After repeating the line containing "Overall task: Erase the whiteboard", stop; until then, repeat each line of the listing below exactly, starting with the first.

_AVAILABLE DATA:_
◇ ◇ ◇ ◇ ◇ ◇ ◇

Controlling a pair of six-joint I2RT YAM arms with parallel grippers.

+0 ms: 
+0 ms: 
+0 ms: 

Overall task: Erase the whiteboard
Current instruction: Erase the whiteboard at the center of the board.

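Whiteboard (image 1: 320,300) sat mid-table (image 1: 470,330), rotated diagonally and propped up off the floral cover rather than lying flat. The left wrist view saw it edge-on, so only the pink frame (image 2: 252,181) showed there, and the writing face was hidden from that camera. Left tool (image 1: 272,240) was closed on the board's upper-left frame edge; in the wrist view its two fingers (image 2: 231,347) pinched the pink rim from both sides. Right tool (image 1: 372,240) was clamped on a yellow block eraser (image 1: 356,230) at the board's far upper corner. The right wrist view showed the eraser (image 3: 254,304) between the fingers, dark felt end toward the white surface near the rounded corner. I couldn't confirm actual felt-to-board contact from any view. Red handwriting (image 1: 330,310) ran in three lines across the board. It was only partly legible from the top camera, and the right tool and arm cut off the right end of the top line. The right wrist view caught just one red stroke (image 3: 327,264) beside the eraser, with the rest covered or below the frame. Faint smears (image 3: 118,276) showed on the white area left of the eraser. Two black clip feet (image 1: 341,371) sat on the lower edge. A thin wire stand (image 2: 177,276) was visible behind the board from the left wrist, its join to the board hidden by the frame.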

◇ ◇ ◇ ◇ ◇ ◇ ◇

_SOLUTION TO THE PROBLEM:_
Controlling a pair of six-joint I2RT YAM arms with parallel grippers.

+0 ms: 
+0 ms: 
+0 ms: 

Overall task: Erase the whiteboard

The output is complete as shown.